On this day in 1800, Barnaba Chiaramonti was crowned Pope Pius VII. Unusually, he was not crowned in Rome. Even more unusually, his papal tiara was made from papier-mâché. The problem was that the previous Pope had been stolen and his crown had been lost at the same time.
In 1789, the French Revolution had caused a great deal of trouble for his predecessor Pius VI. For a start his effigy had been burned outside the Palais Royal. Then, in 1790, all the lands and possessions of the Roman Catholic Church were sold off to the highest bidder and all religious orders were dissolved. The following year, he broke off diplomatic relations with France. When King Louis XVI was guillotined in 1793, his daughter petitioned Rome to have him made a saint. Pius VI was all in favour, he saw the king as a martyr.
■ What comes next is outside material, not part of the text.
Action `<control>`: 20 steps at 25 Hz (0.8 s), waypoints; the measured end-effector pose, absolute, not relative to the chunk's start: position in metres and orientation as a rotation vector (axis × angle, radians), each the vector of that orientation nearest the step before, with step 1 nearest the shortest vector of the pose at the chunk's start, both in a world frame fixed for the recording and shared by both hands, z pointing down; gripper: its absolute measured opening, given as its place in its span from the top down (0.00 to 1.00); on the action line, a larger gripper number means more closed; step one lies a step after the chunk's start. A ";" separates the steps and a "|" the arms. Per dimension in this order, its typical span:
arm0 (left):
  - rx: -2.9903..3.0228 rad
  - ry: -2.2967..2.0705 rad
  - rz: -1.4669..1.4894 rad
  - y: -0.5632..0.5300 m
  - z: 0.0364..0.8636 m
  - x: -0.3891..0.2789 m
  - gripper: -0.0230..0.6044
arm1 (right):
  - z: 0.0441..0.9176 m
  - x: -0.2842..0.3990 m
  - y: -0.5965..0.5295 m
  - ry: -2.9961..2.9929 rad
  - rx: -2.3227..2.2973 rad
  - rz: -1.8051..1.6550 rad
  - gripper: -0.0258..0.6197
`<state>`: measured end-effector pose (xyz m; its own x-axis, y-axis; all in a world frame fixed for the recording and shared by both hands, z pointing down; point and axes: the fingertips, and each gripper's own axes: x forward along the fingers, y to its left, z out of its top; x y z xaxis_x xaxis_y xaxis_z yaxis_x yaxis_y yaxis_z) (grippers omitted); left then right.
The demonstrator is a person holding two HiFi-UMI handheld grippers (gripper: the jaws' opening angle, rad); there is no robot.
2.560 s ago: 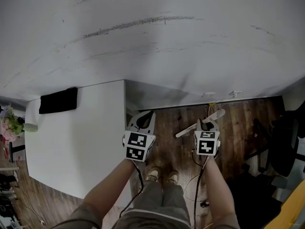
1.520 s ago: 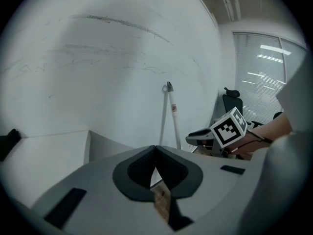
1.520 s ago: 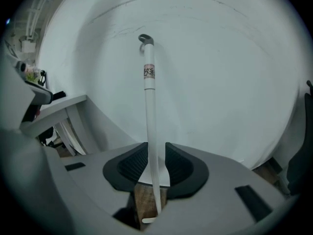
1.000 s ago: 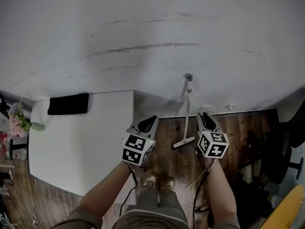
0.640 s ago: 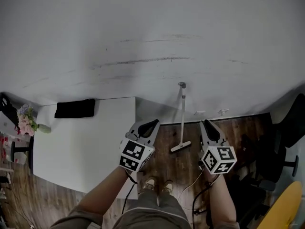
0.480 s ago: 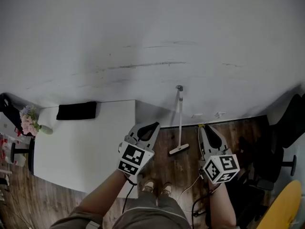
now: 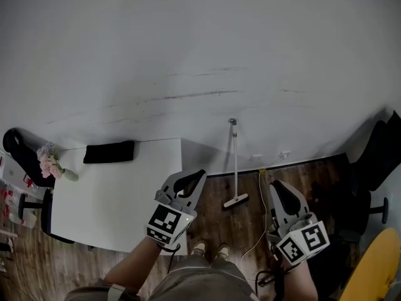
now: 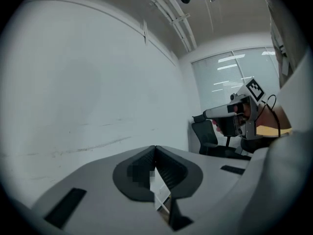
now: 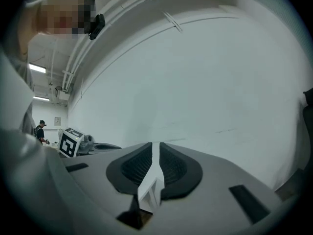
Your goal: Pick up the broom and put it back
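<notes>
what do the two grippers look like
The left gripper and right gripper are matching light grey handheld units with black ribbed fingers, each carrying a white cube bearing black square markers. The right one's fingers are closing with nothing between them.

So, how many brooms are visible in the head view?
1. The broom stands against the white wall, its head on the wooden floor, right of the white table. Others may be hidden outside the view.

The broom stands against the wall, just right of the table, with a chair farther right.
</notes>
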<state>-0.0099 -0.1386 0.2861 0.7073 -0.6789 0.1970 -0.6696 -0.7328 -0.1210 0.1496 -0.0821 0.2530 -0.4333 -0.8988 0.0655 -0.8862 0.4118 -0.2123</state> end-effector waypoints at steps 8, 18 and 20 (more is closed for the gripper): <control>-2.866 1.094 -0.333 -0.092 0.263 -0.025 0.94 | 0.245 0.134 -0.030 2.588 -1.647 -0.332 0.89; -2.906 1.073 -0.355 -0.062 0.275 -0.030 0.94 | 0.259 0.114 -0.002 2.660 -1.643 -0.346 0.89; -2.903 1.072 -0.350 -0.060 0.276 -0.031 0.94 | 0.259 0.115 -0.001 2.648 -1.650 -0.342 0.90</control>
Napoleon saw the Pope as an enemy. In 1798 his troops entered Rome and demanded that he renounce his temporal authority. When he refused, they looted his residence, not even the doors were left in place. They also took him prisoner. Pius VI died in exile in 1799. Chiaramonti was made Pope in 1800, but the upheaval made a ceremony in Rome impossible. Also, there was no longer anything to crown him with. They would need to improvise. A new papal tiara was made from papier-mâché and, covered with silver cloth and jewels donated by the aristocratic ladies of Venice, it looked okay.
In 1804, Napoleon presented the Pope with a new tiara. It was partly made up from the bits of previous papal crown which the French had looted and smashed up. It’s hard to see at as anything but a snub. Your average papal triple crown weighed anywhere between 2 lb and 5lb. That sounds quite heavy for a hat, but the one Napoleon had made for Pius VII weighed 18 lb. Also it was too small, and it had inscriptions inside saying how great Napoleon was. The Pope never wore it. If you look at this painting of Napoleon arrogantly crowning himself Emperor, you can see Pius VII seated and someone behind him holding the crown.
It is not surprising that, given the alternative, the Pope quite liked his paper crown. Even when he was given a new, silver one in 1820, he still preferred it. Other subsequent Popes liked it too. It was much more comfortable, especially during long ceremonies. Then, in 1834, Pope Gregory XVI had a new one made because he thought it was a bit demeaning for the Vicar of Christ to be wearing a paper crown. Though his successor, Pope Pius IX, dusted it off and wore it sometimes, when he thought no one would notice.
The triple crown was abandoned altogether in 1963 and while I was researching the paper crown, I started to wonder why the Pope ever wore a hat made out of three crowns in the first place. I couldn’t come up with a definitive answer. Papal headgear seems to have started out with only one crown in the ninth century, increased to two around the thirteenth century and then a hundred years later they added another. No one seems clear about what they represent but it’s a good job they stopped at three. I did find this rather splendid picture of Ottoman Sultan, Suleiman the Magnificent though. He had a four tiered crown made for himself, just to prove that he was more powerful than the Pope. He also added a large plume to the top and it seems very suitable for someone called ‘the Magnificent’. I don’t think he wore his either, he just kept it beside him while he was receiving important visitors.